Daí nós perguntamos: reclamar do que, grande massa, se estamos alimentando essa lógica?
Neste mesmo contexto, os grupos de defensores dos animais são concebidos pela grande massa como bobos da corte. Bobos que devem sair pelas ruas apagando os incêndios causados pela ignorância, descaso e perversidade da grande massa, às custas de migalhas oriundas desta própria cadeia de exploração de vidas inocentes. Um círculo vicioso alimentado pelo desespero.
Estes grupos de defensores, porém, quando se manifestam contrários à criação de abrigos (que inevitavelmente geram mais maus-tratos, pela superlotação) e ao recebimento das migalhas daqueles que mantêm o ciclo de exploração animal, são mais uma vez tachados como “radicais”, ou “fanáticos”, ou, ainda, como “gente que em vez de trabalhar pelos pobres animais fica fazendo política”. Só não faz mais política quem está morto.
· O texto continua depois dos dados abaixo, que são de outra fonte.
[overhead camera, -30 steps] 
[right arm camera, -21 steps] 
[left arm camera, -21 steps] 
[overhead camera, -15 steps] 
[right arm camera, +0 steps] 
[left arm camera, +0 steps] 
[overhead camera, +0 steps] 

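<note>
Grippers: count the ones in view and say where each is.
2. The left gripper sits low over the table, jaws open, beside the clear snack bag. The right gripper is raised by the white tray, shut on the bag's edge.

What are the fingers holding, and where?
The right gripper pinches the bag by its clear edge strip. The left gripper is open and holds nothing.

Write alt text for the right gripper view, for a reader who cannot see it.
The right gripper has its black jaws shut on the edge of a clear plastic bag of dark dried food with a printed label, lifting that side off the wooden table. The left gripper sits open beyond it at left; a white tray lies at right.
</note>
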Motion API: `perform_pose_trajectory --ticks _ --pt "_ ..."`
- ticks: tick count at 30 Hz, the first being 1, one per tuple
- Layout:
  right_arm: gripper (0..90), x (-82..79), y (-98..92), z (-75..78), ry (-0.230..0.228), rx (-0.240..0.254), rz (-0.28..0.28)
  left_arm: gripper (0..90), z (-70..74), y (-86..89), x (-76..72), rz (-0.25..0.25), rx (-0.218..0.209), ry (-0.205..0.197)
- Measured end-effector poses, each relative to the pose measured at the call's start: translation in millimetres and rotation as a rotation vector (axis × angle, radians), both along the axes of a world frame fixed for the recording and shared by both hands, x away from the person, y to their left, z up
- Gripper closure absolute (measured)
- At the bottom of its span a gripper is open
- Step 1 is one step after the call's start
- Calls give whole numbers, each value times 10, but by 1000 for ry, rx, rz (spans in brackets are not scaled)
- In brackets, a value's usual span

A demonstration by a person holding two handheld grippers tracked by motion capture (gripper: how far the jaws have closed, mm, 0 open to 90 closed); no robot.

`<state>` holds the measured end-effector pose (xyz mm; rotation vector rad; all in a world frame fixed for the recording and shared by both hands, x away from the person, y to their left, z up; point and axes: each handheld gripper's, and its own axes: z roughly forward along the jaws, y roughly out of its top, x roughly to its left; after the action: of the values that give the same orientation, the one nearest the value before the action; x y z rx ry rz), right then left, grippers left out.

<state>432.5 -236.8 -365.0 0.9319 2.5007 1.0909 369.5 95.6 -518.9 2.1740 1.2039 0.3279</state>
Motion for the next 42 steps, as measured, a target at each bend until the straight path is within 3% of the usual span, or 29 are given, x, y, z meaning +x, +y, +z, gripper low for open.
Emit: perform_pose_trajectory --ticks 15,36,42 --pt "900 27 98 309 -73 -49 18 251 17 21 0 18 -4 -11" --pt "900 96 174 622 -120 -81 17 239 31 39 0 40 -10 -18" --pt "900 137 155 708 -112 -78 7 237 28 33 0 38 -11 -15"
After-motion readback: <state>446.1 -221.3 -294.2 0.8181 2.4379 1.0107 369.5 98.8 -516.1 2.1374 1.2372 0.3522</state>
Somos seres políticos, enquanto atores sociais desta tragicomédia chamada sociedade de consumo, sem confundir política com politicagem partidária, eleitoreira, interesseira. Não é tão difícil de entender essa dinâmica, num contexto de exploração capitalista de tudo que pode render lucro, mesmo às custas de muito sofrimento e descaso. Neste contexto, criar “pets” para vender, sejam eles domésticos, silvestres ou exóticos, tem sido um crescente negócio no Brasil.
Importa assimilar e disseminar a equação: comércio de vidas + omissão do poder público + alienação popular = manutenção do problema da superpopulação de animais “de companhia”.
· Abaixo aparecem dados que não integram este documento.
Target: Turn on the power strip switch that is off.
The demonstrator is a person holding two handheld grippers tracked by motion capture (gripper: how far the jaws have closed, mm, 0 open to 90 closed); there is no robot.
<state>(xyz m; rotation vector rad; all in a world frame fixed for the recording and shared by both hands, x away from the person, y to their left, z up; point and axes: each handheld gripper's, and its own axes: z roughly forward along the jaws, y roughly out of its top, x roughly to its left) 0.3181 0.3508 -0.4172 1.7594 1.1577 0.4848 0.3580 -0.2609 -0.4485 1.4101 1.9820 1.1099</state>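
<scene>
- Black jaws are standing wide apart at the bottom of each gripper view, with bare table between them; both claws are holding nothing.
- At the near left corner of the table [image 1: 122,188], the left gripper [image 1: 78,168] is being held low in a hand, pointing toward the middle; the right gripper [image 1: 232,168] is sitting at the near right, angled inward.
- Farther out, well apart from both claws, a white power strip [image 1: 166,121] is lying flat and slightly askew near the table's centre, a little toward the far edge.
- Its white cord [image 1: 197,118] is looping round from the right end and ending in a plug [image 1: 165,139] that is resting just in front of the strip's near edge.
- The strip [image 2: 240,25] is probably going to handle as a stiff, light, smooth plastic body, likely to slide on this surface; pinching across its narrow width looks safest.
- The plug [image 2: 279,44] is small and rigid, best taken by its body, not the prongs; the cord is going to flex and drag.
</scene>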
Cães e gatos são somente a ponta do iceberg de tantas vítimas não humanas desta sociedade doente, antropocêntrica e omissa, que converte os bichos de vítimas a vilões. E, quando uma destas vítimas da loucura humana arrisca perambular atrás de comida, abrigo e outras formas de ajuda, por lugares de interesse econômico, estético, ou, ainda, por perto das grandes residências das elites, onde moram inclusive os nossos governantes, esses bichos são, novamente, alvo de reclamações, violência e, principalmente, omissão. E a equação é propositalmente enterrada bem fundo, a sete palmos do chão, para que nenhum humano, parte desta cadeia, perca a sua fatia de mercado ou até mesmo de patrocínio.
Resta aos grupos de defensores dos Direitos Animais, aqueles ousados, veganos, tachados de fanáticos, atacados por denunciar a perversa equação do comércio de vidas e cientes, portanto, de sua real função social (que não é assistencialista e muito menos prestadora de serviços públicos), resistir bravamente, como exemplos contra-hegemônicos, dentro desta cadeia de exploração humana, ambiental e animal.
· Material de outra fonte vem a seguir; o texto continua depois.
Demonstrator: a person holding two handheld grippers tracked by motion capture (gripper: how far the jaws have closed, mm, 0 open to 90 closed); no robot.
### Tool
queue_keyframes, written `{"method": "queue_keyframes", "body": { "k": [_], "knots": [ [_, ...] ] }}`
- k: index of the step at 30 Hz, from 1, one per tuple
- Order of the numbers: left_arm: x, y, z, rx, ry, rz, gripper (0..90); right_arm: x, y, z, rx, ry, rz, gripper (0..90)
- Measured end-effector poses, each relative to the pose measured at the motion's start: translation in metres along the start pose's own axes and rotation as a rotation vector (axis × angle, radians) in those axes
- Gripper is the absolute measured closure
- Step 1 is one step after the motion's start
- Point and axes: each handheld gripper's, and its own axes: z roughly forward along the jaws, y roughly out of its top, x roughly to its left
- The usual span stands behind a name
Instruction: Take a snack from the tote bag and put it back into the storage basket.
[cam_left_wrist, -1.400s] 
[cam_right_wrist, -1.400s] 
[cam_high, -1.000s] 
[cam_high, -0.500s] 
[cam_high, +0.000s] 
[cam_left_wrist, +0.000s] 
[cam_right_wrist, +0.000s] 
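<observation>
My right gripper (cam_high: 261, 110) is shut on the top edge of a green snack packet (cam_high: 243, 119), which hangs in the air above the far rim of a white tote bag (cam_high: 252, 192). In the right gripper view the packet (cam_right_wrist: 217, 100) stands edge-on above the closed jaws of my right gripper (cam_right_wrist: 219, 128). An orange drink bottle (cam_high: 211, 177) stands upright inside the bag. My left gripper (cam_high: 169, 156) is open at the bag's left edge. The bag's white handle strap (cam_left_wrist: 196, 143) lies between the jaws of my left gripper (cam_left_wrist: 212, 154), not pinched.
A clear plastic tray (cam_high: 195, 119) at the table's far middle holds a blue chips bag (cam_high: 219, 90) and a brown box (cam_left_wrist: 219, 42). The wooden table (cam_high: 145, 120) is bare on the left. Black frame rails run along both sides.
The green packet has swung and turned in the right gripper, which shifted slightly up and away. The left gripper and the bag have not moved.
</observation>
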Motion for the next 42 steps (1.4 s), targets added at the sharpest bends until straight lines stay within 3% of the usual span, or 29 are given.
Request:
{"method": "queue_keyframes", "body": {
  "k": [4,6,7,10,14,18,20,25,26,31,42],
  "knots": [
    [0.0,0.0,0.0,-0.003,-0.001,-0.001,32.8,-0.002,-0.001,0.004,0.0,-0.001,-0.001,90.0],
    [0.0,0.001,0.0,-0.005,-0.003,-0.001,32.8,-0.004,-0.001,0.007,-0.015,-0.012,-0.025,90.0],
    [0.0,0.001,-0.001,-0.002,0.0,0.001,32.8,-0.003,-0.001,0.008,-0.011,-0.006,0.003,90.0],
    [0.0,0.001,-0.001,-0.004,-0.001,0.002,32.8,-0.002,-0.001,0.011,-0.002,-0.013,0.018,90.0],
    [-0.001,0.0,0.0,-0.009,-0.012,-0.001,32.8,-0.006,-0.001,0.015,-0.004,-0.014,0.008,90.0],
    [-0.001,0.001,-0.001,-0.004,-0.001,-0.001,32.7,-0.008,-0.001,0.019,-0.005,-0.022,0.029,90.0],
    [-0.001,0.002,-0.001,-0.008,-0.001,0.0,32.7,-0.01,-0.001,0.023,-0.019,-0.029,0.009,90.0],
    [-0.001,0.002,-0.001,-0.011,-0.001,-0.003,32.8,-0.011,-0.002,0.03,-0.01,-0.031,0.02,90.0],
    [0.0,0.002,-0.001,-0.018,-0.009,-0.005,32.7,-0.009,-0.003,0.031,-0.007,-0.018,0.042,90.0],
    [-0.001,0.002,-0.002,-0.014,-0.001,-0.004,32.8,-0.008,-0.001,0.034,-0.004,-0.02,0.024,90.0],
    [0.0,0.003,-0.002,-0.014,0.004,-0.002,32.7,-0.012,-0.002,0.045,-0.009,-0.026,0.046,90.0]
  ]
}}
Cidadãos solidários aos animais: amarrai-vos ao mastro de seus barcos, como fez Ulisses, em sua Odisseia, para que não recaiam ao canto das sereias, pois elas são cada vez mais fortes, detentoras do poderio econômico, bonitas e sedutoras. Suas migalhas enchem muitos olhos, mas é preciso resistir, fazer a conexão sempre, para que o exemplo de manter-se no rumo da coerência seja mais forte.